--- Collected material Enclosed Below ---

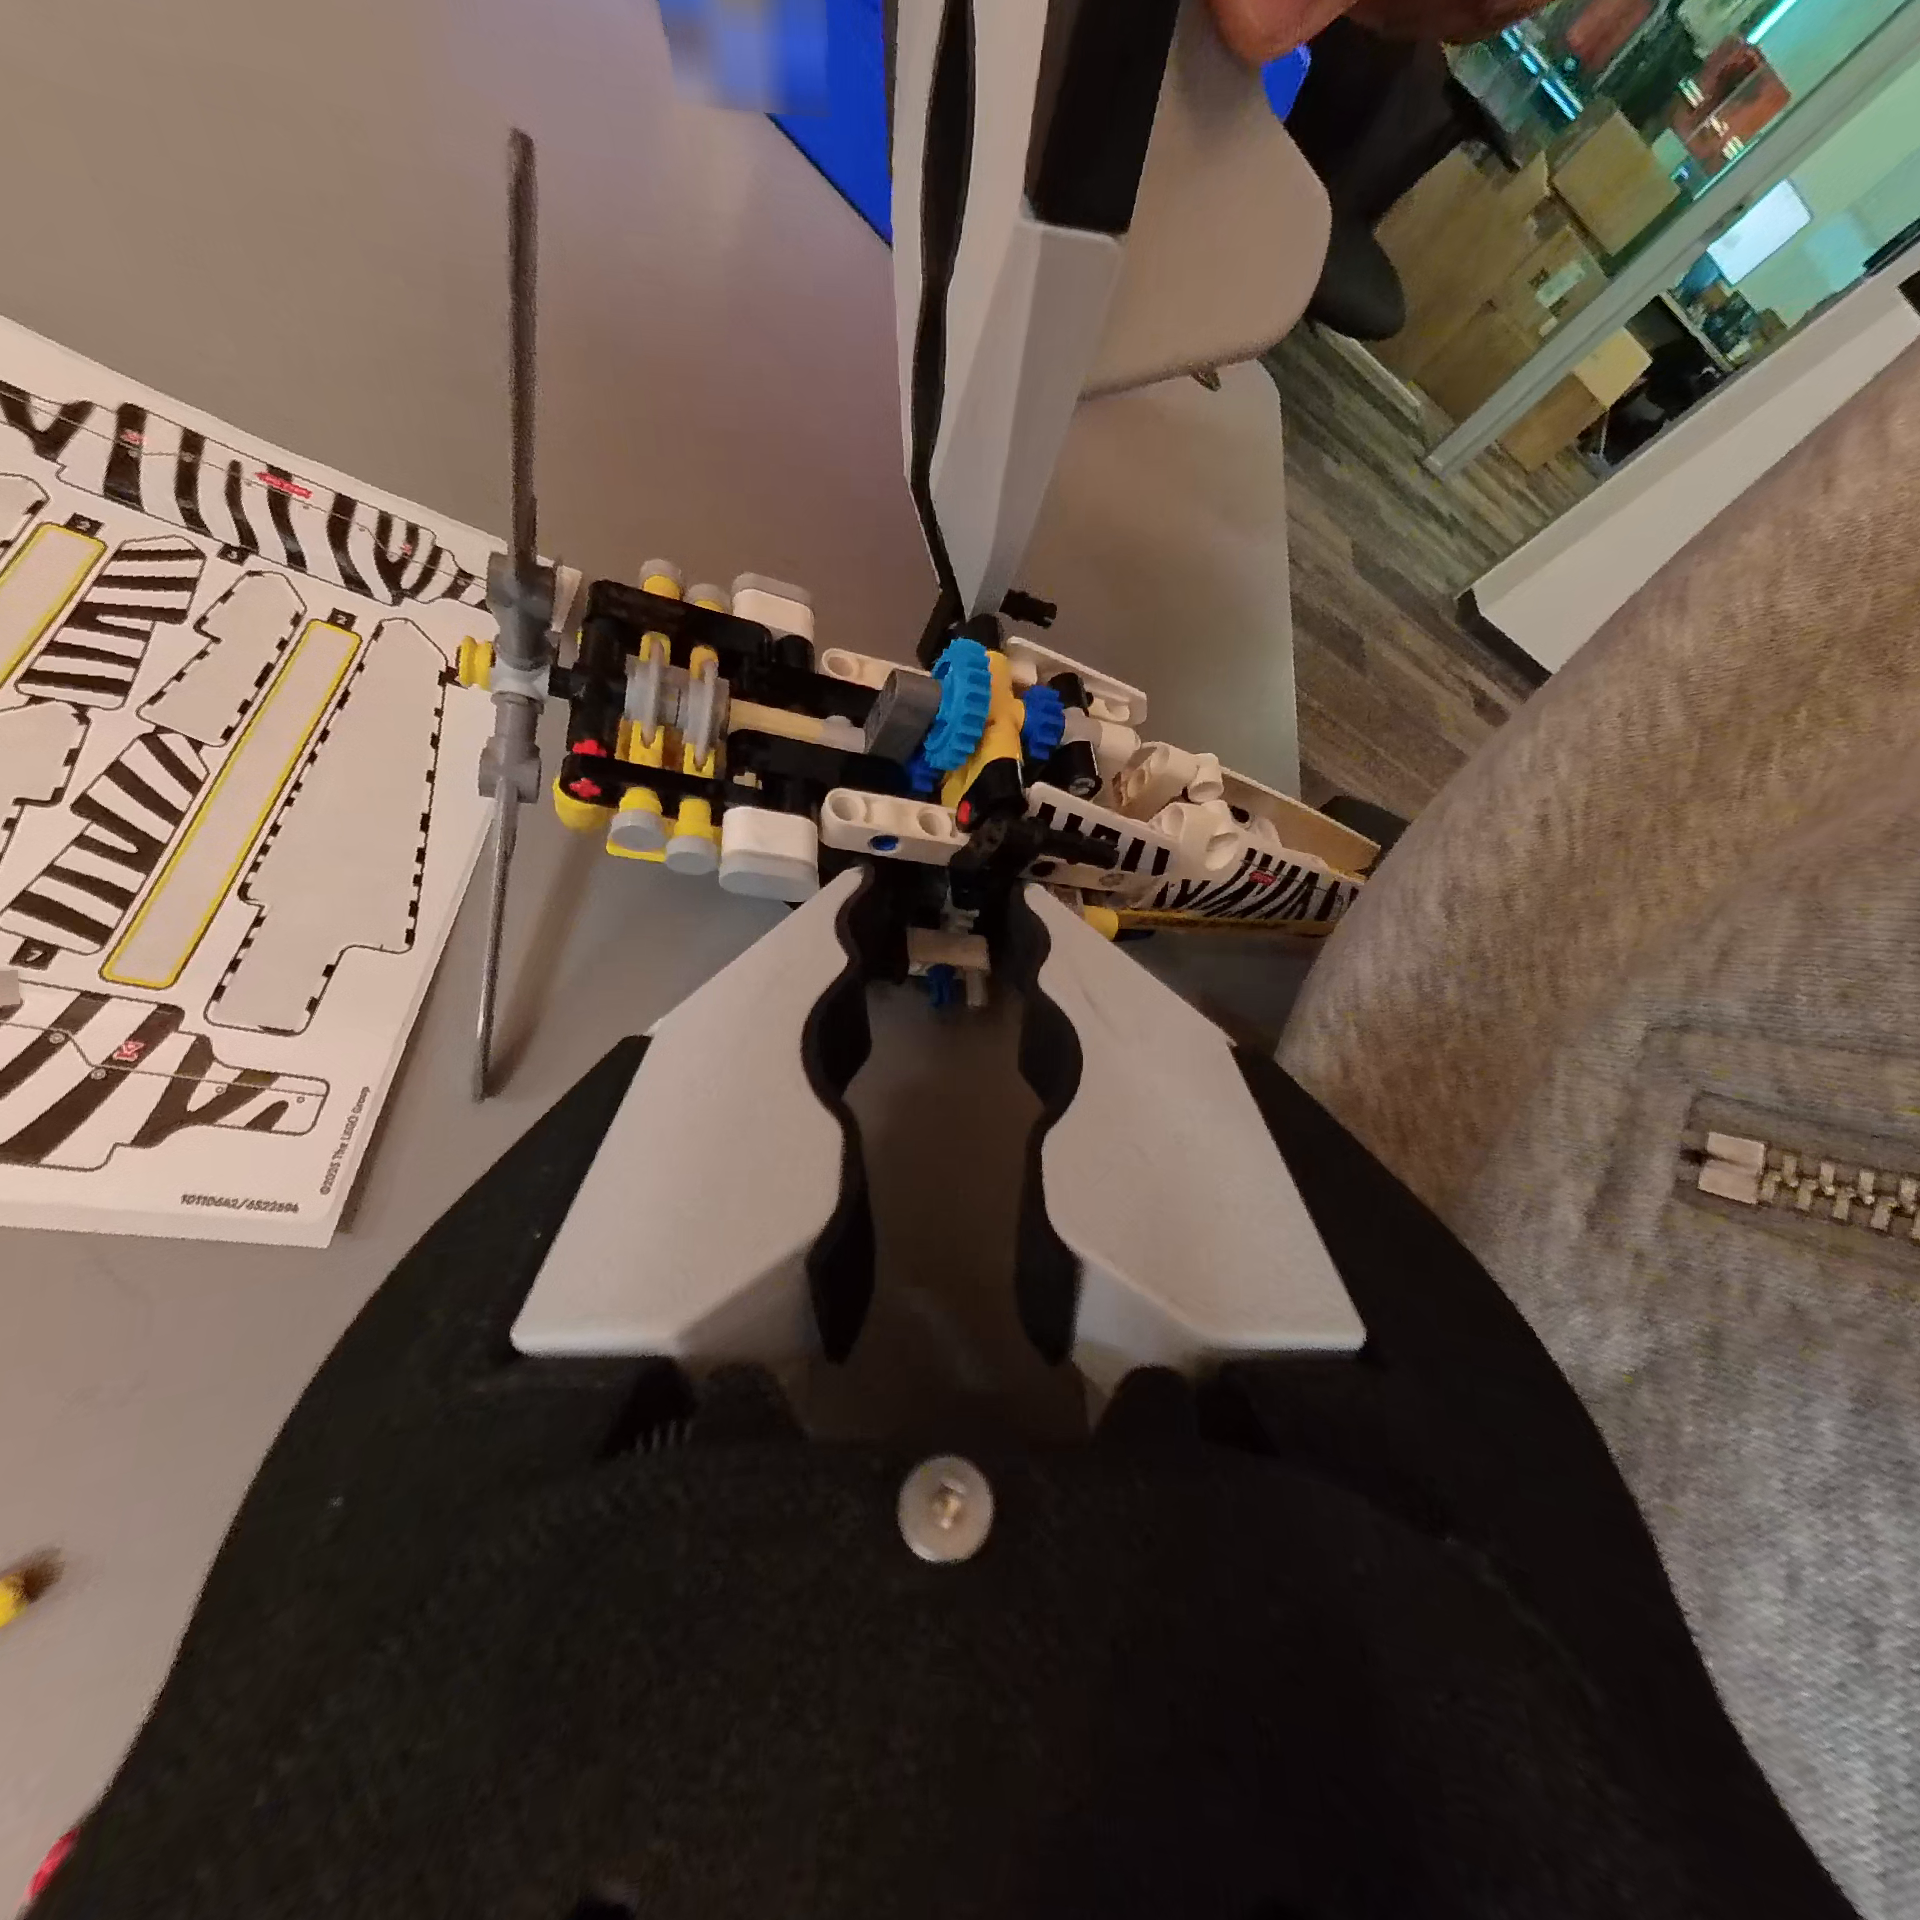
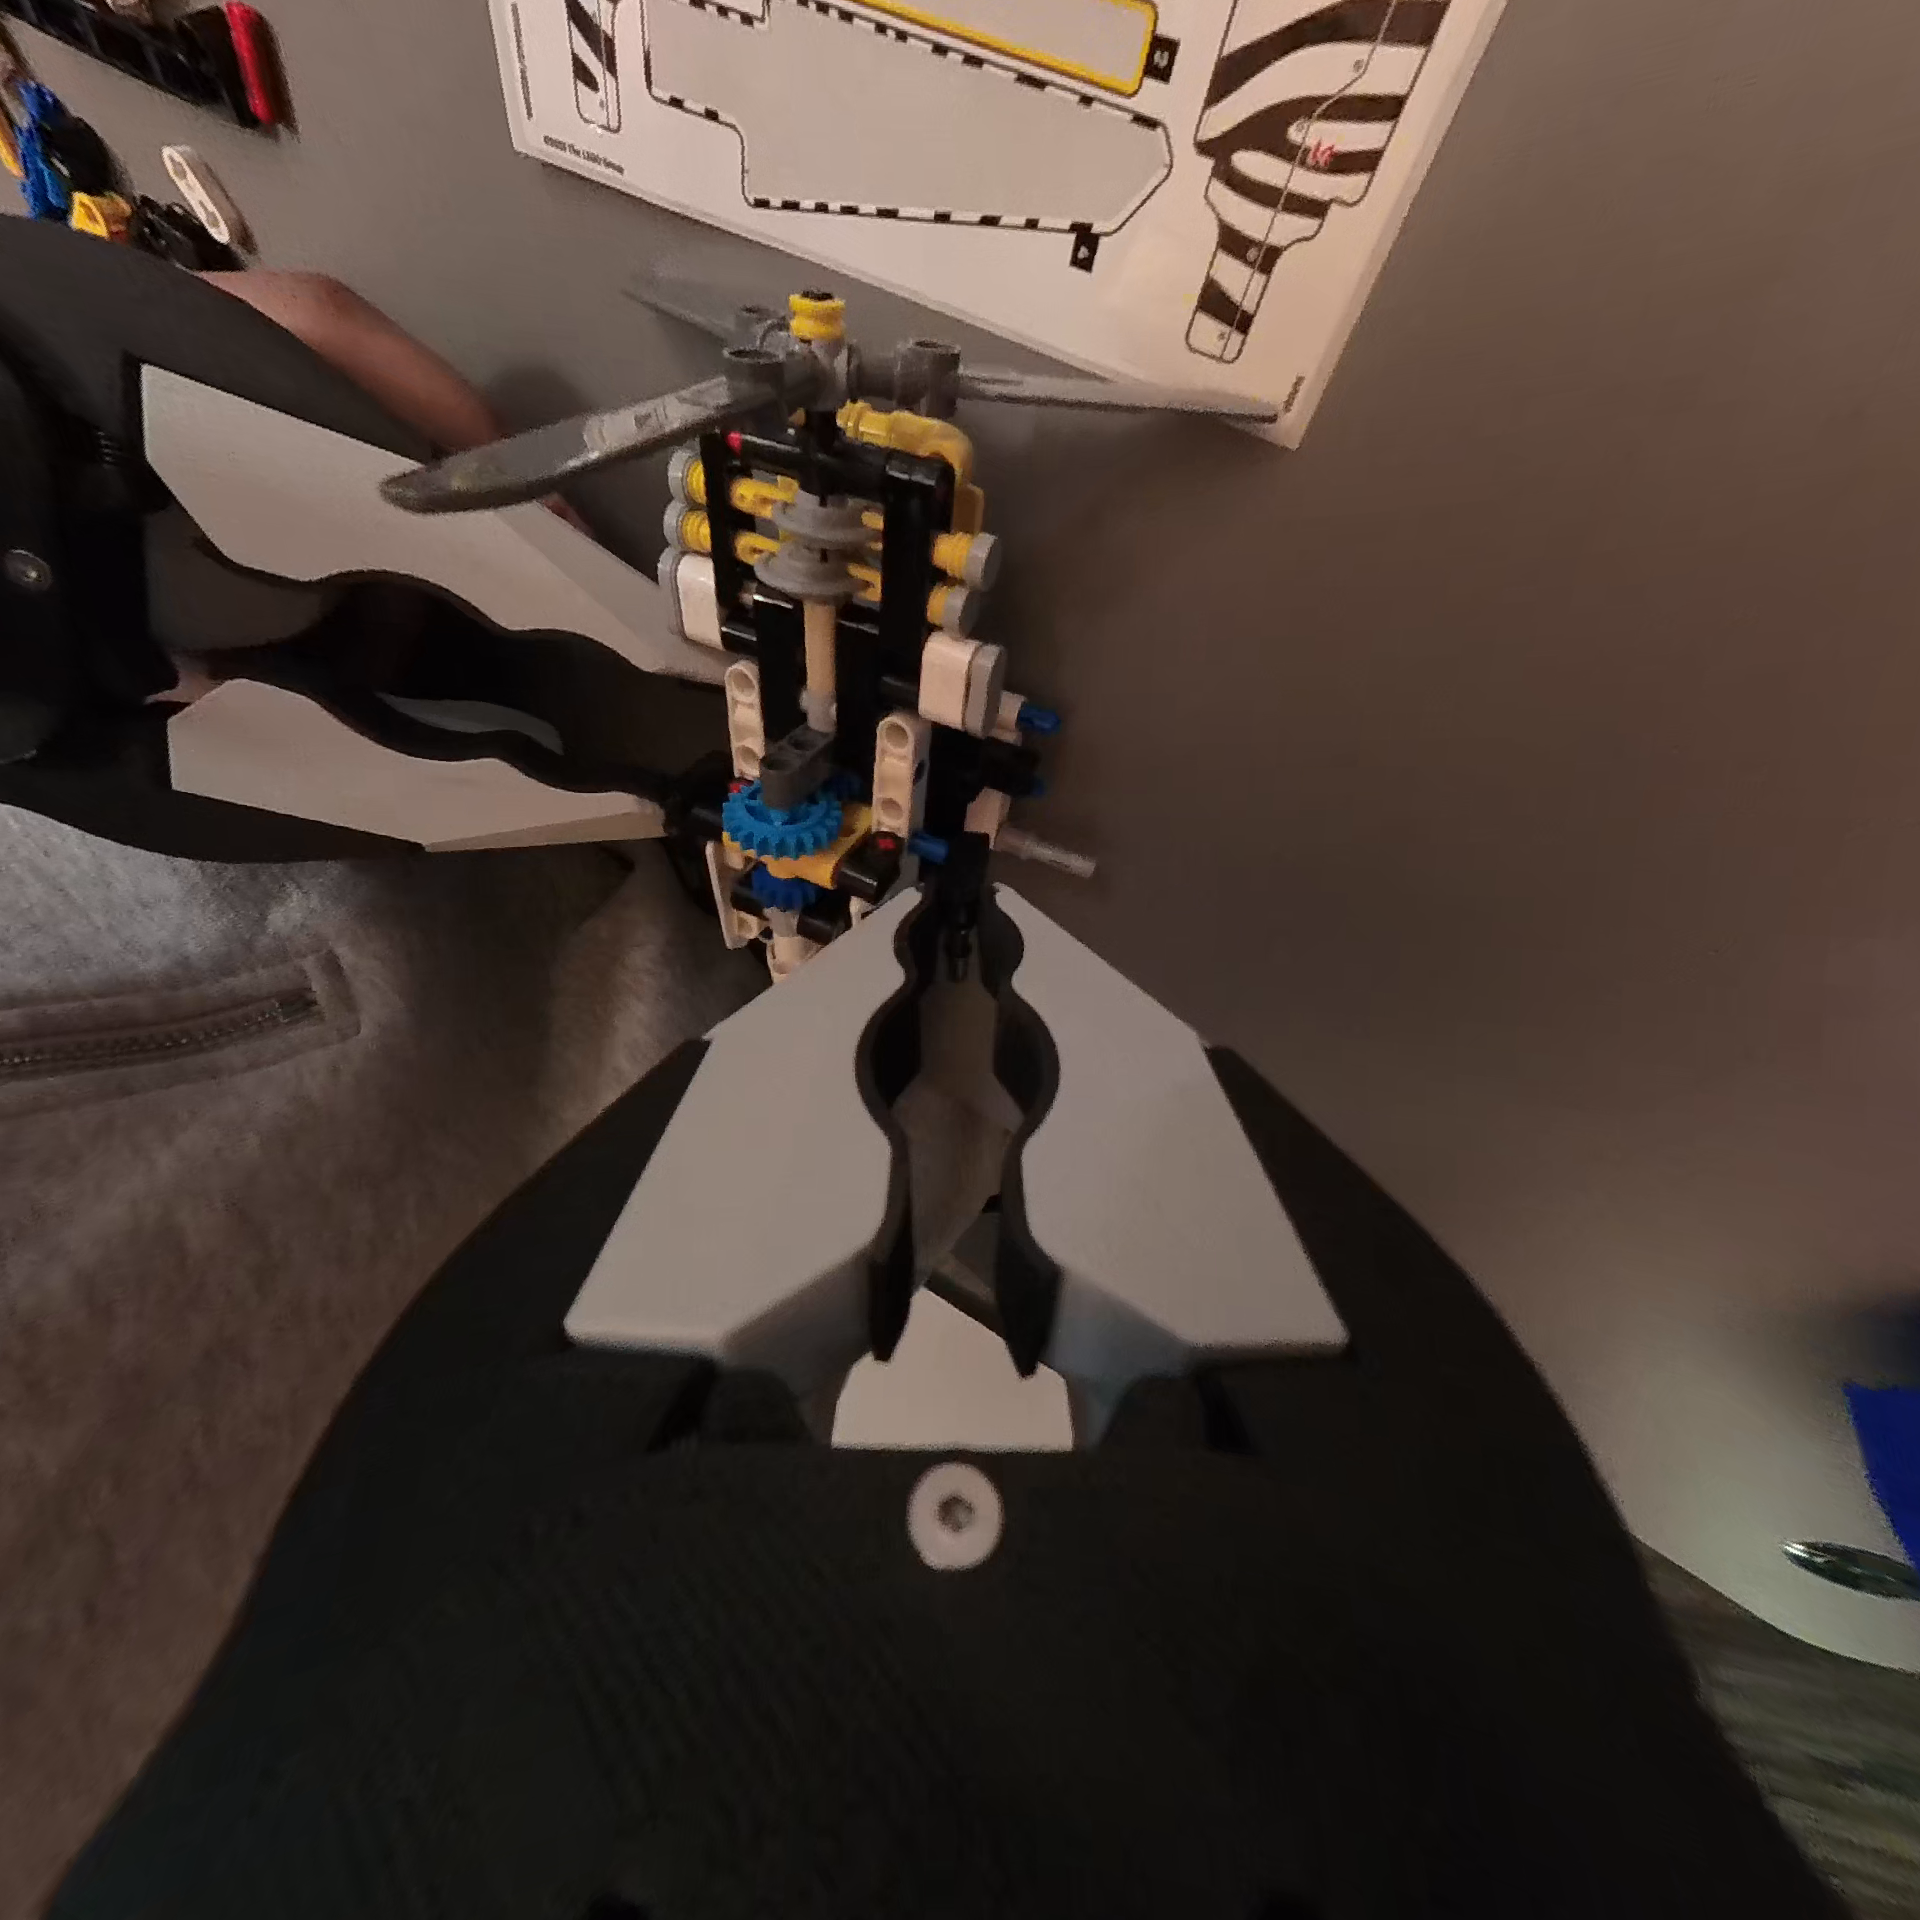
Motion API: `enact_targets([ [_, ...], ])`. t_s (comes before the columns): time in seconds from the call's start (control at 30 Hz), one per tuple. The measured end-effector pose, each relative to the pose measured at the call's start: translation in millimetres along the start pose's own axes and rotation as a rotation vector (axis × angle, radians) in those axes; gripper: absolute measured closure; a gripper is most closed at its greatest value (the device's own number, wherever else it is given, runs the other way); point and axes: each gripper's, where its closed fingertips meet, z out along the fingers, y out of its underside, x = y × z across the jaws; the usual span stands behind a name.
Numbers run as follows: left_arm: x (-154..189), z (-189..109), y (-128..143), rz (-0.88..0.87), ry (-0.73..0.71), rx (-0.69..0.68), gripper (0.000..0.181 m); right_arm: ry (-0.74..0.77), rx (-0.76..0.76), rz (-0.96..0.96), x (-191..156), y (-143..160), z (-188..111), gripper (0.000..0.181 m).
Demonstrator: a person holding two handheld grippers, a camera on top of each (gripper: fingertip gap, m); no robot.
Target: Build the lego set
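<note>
Both tongs are clamped on the lego model [image 1: 831, 748], which hangs over the table edge between them. Left tongs [image 1: 940, 914] come at it from one side, tips pinching the black and tan bits low on the body under the blue gear. Right tongs [image 2: 961, 914] meet it at a right angle to the left ones, tips squeezed onto a thin black pin at the model's near end, right beside a grey axle sticking out sideways.

No containers anywhere, everything just lies loose on the smooth grey table [image 1: 260, 260].

Biggest flat thing is the sticker sheet [image 1: 208, 790], glossy white with zebra stripes and yellow-edged panels, lying beyond the model's rotor end, out past the right tongs' tips. Fuzzy grey fabric with a metal zipper [image 1: 1808, 1184] sits close on the inner side of both tongs.

Model itself is blocky: black frame, yellow pins, white rounded beams, a tan shaft down the middle, and long thin grey rotor blades [image 2: 582, 442]. A zebra-striped tail runs toward the fabric.

Small loose pieces [image 2: 125, 197] sit far off, beyond the left tongs
</note>
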Motion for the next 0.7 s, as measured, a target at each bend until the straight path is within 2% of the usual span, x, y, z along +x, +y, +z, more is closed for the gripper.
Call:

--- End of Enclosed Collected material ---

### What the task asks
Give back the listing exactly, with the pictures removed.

### Expected answer
Motion API: `enact_targets([ [_, ...], ])`. t_s (comes before the columns): time in seconds from the call's start (control at 30 Hz), one per tuple. The measured end-effector pose, each relative to the pose measured at the call's start: translation in millimetres along the start pose's own axes and rotation as a rotation vector (axis × angle, radians) in those axes; gripper: absolute measured closure; a gripper is most closed at its greatest value (the device's own number, wherever else it is given, runs the other way); point and axes: each gripper's, where its closed fingertips meet, z out along the fingers, y out of its underside, x = y × z across the jaws; the usual span stands behind a name.
Numbers run as follows: left_arm: x (-154..189), z (-189..109), y (-128..143), rz (-0.88..0.87), ry (-0.73..0.71), rx (-0.69..0.68), gripper (0.000..0.181 m); right_arm: ry (-0.74..0.77), rx (-0.76..0.76), rz (-0.96..0.96), x (-191..156), y (-143..160), z (-188..111), gripper (0.000..0.181 m).
Demonstrator: a person holding two handheld grippers, a camera on top of each (gripper: fingertip gap, m); no robot.
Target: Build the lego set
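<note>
Both tongs are clamped on the lego model [image 1: 831, 748], which hangs over the table edge between them. Left tongs [image 1: 940, 914] come at it from one side, tips pinching the black and tan bits low on the body under the blue gear. Right tongs [image 2: 961, 914] meet it at a right angle to the left ones, tips squeezed onto a thin black pin at the model's near end, right beside a grey axle sticking out sideways.

No containers anywhere, everything just lies loose on the smooth grey table [image 1: 260, 260].

Biggest flat thing is the sticker sheet [image 1: 208, 790], glossy white with zebra stripes and yellow-edged panels, lying beyond the model's rotor end, out past the right tongs' tips. Fuzzy grey fabric with a metal zipper [image 1: 1808, 1184] sits close on the inner side of both tongs.

Model itself is blocky: black frame, yellow pins, white rounded beams, a tan shaft down the middle, and long thin grey rotor blades [image 2: 582, 442]. A zebra-striped tail runs toward the fabric.

Small loose pieces [image 2: 125, 197] sit far off, beyond the left tongs
</note>
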Motion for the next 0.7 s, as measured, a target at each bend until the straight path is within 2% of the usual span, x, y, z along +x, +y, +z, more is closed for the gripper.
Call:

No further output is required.